• _What you have to do_:
Only the lines with "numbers" in them need to be copied from the listing.

• _Dataset extract_:
· · · · ·

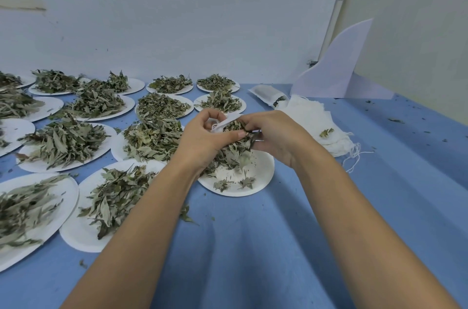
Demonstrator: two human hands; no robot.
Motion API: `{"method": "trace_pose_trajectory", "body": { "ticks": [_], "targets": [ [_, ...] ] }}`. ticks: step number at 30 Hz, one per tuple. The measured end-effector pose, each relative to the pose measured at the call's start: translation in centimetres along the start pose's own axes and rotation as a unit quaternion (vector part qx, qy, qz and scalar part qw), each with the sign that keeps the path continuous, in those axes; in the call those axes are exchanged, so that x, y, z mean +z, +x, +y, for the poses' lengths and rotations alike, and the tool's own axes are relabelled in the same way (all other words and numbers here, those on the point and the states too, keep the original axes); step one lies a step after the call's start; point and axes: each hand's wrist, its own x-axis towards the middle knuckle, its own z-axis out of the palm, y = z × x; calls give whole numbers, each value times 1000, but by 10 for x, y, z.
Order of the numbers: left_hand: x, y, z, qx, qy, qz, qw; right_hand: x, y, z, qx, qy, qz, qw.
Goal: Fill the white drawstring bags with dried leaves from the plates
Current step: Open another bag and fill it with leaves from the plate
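Head view: raised left hand [202, 138] pinches white bag [227, 122]; right hand [274, 132] clutches leaves [239, 144].

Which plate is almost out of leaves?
The plate right under the left hand and right hand. It shows mostly bare white with a few leaves; the other plates fully in view carry heaped piles.

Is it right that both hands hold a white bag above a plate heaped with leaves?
No: the head view shows the plate nearly empty, a few leaves left. The left hand and right hand do hold the white bag above it.
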Motion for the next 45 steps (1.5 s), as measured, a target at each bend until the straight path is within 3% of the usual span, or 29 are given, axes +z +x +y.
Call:
{"method": "trace_pose_trajectory", "body": {
  "ticks": [8, 13, 16, 20, 27, 33, 37, 42, 45],
  "targets": [
    [-1, 1, 1, 13, 31, 3, 999, -2, 1, 3, -20, 7, 34, 999],
    [-1, -1, 2, 81, 133, 16, 988, 5, 4, 9, -30, 43, 95, 994],
    [-1, -2, 1, 99, 159, 19, 982, 3, 2, 9, -18, 81, 78, 993],
    [1, -2, 0, 113, 191, 23, 975, 1, -1, 6, -24, 33, 35, 999],
    [-2, 0, -3, 90, 147, 24, 985, -1, -4, -1, -59, -40, -16, 997],
    [-8, 1, -3, 42, 12, -3, 999, -5, -4, -2, -57, 88, 10, 994],
    [-10, 2, -2, 31, -13, -9, 999, -7, -3, 0, -78, 111, 20, 991],
    [-10, 0, 2, 30, -57, -50, 997, -8, 2, 7, -117, -69, 88, 987],
    [-12, -1, 4, 30, -40, -59, 997, -7, 3, 9, -118, -61, 45, 990]
  ]
}}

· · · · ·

• _Answer box_:
Motion API: `{"method": "trace_pose_trajectory", "body": { "ticks": [_], "targets": [ [_, ...] ] }}`. ticks: step number at 30 Hz, one per tuple. The measured end-effector pose, each relative to the pose measured at the call's start: translation in centimetres along the start pose's own axes and rotation as a unit quaternion (vector part qx, qy, qz and scalar part qw), each with the sign that keeps the path continuous, in those axes; in the call those axes are exchanged, so that x, y, z mean +z, +x, +y, for the poses' lengths and rotations alike, and the tool's own axes are relabelled in the same way (all other words and numbers here, those on the point and the states too, keep the original axes); step one lies a step after the call's start; point and axes: each hand's wrist, its own x-axis towards the middle knuckle, its own z-axis out of the palm, y = z × x; calls give whole numbers, each value times 1000, but by 10 for x, y, z.
Order of the numbers: left_hand: x, y, z, qx, qy, qz, qw; right_hand: x, y, z, qx, qy, qz, qw.

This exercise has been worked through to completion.